On June 25th, 1972, Steve Carlton hit Tim Foli with a pitch to lead off the fourth inning. The Expos manager, Gene Mauch, feeling that Carlton had done so intentionally, charged the mound and blind-sided the pitcher with a punch that got Carlton on the shoulder. Both men toppled to the ground. Somebody kicked Carlton. The brawl ended. Carlton got up and calmed himself and stayed in the game. He retired the next three batters. An inning later, he restrained himself from charging the mound when the opposing pitcher threw one behind him. (The other guy was ejected.) An inning later, he sat through a 46-minute rain delay. Finally, he completed the game, which the Phillies won. Final score: 1-0.
And that is how Steve Carlton’s 1972 season is broadly understood. Surrounded by hapless teammates, Carlton stayed focused, did what could do himself, and overcame his teammates’ failures.
“Baseball is a sport centered on the psychology of how players handle failure,” his SABR bio argues. “Steve Carlton was surrounded by a disastrous Phillies team but he managed extremely well by establishing himself as the best pitcher in the game.”

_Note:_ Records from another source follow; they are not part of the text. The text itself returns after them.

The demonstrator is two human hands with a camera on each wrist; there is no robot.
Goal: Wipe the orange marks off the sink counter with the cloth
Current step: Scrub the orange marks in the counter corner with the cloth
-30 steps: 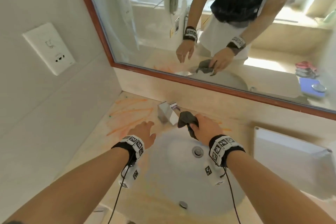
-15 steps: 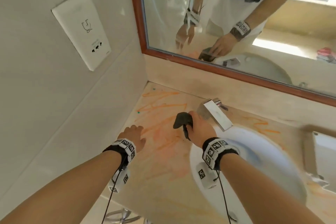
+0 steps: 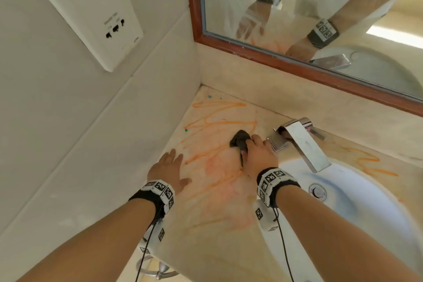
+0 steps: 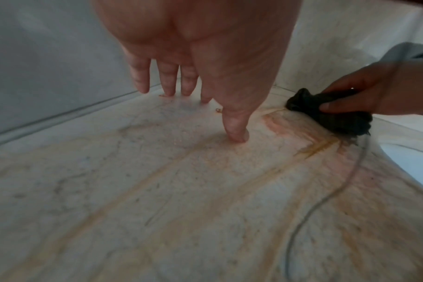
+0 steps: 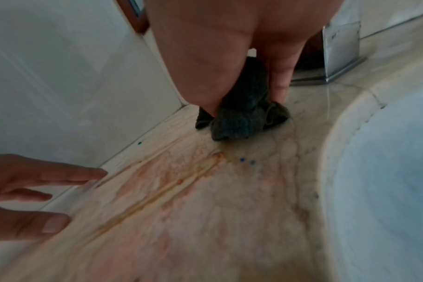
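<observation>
Orange scribbles (image 3: 215, 121) cover the beige marble counter (image 3: 206, 247) left of the basin, with smeared orange streaks (image 5: 181, 183) nearer me. My right hand (image 3: 258, 155) grips a bunched dark grey cloth (image 3: 240, 142) and holds it down on the counter beside the tap base; the cloth (image 5: 239, 118) bulges out below the fingers. My left hand (image 3: 169, 167) lies flat on the counter by the side wall, fingers straight, thumb tip (image 4: 237, 133) pressing the stone. From the left wrist view the cloth (image 4: 336, 114) sits at the right in my other hand.
A chrome tap (image 3: 299, 142) stands right of the cloth, over the white basin (image 3: 357, 217) with its drain (image 3: 317, 191). More orange marks (image 3: 370, 165) lie beyond the tap. A tiled wall with a socket plate (image 3: 96, 7) closes the left; a wood-framed mirror (image 3: 229, 46) runs behind.
My view has swung left and closer to the counter corner. The right hand carried the cloth from over the basin to the marks left of the tap. The left hand settled flat.
</observation>
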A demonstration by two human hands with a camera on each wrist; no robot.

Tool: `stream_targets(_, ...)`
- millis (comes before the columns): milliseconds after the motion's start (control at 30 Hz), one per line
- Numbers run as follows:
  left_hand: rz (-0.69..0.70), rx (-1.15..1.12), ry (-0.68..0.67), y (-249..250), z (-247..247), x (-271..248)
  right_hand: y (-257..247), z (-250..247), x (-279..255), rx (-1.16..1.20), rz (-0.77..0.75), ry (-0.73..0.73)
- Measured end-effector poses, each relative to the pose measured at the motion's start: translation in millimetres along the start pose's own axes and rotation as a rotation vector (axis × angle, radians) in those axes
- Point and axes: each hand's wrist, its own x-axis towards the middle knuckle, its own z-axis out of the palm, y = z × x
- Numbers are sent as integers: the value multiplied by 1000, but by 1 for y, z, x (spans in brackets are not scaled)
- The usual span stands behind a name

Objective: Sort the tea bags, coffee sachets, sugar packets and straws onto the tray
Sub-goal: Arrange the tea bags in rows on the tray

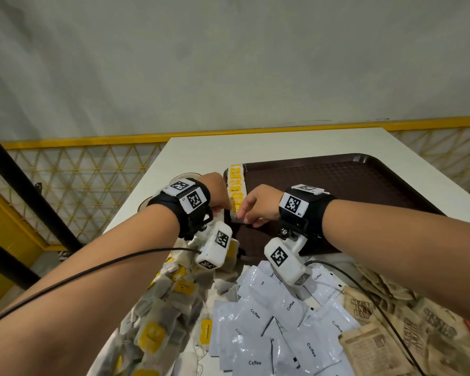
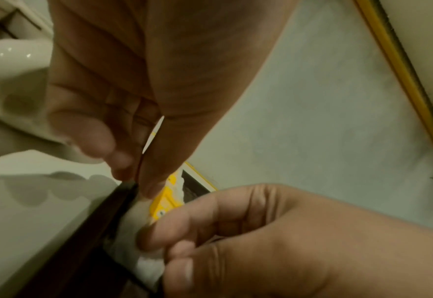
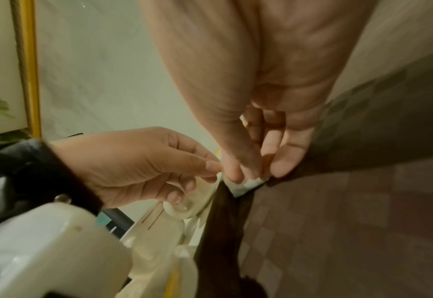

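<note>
A row of tea bags [image 1: 236, 183] with yellow tags [image 2: 165, 199] lies along the left edge of the dark brown tray [image 1: 337, 185]. Both hands meet at the near end of that row. My right hand [image 1: 242, 215] pinches the white tea bag [image 3: 248, 184] there, right at the tray rim [image 2: 82, 242]. My left hand [image 1: 223, 210] is beside it with thumb and fingers pressed together on a thin white and yellow edge, which looks like that bag's tag. The hands hide most of the bag.
On the white table near me lie a heap of tea bags [image 1: 168, 308], white coffee sachets [image 1: 269, 321] and brown sugar packets [image 1: 391, 335]. A white ceramic dish [image 2: 6, 52] stands left of the tray. Most of the tray floor [image 3: 337, 221] is bare.
</note>
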Motion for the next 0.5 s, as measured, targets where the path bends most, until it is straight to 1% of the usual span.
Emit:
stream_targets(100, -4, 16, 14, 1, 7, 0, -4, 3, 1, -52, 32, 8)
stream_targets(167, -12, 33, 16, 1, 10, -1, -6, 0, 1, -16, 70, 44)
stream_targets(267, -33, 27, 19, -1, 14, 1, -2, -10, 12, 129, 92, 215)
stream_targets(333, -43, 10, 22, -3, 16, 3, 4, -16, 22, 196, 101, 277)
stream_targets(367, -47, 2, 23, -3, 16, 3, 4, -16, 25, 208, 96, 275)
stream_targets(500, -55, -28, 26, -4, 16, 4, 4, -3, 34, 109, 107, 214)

So, to the narrative, we now have the supposed moral: Do not worry about the people around you who are letting you down. Maybe don’t even acknowledge that they exist. You can only solve yourself.
2. “You could feel that everything was different when he was pitching. The players would perform differently and I’d even manage differently. He had charisma. You had to be there to sense it.” —April 9, 1973
But how bad were Steve Carlton’s teammates? Undeniably, they were bad when he wasn’t pitching, but when he wasn’t pitching that didn’t affect his record. What about the days when he was pitching, when he had to actually work with or suffer for them? On those days, the Phillies were pretty good!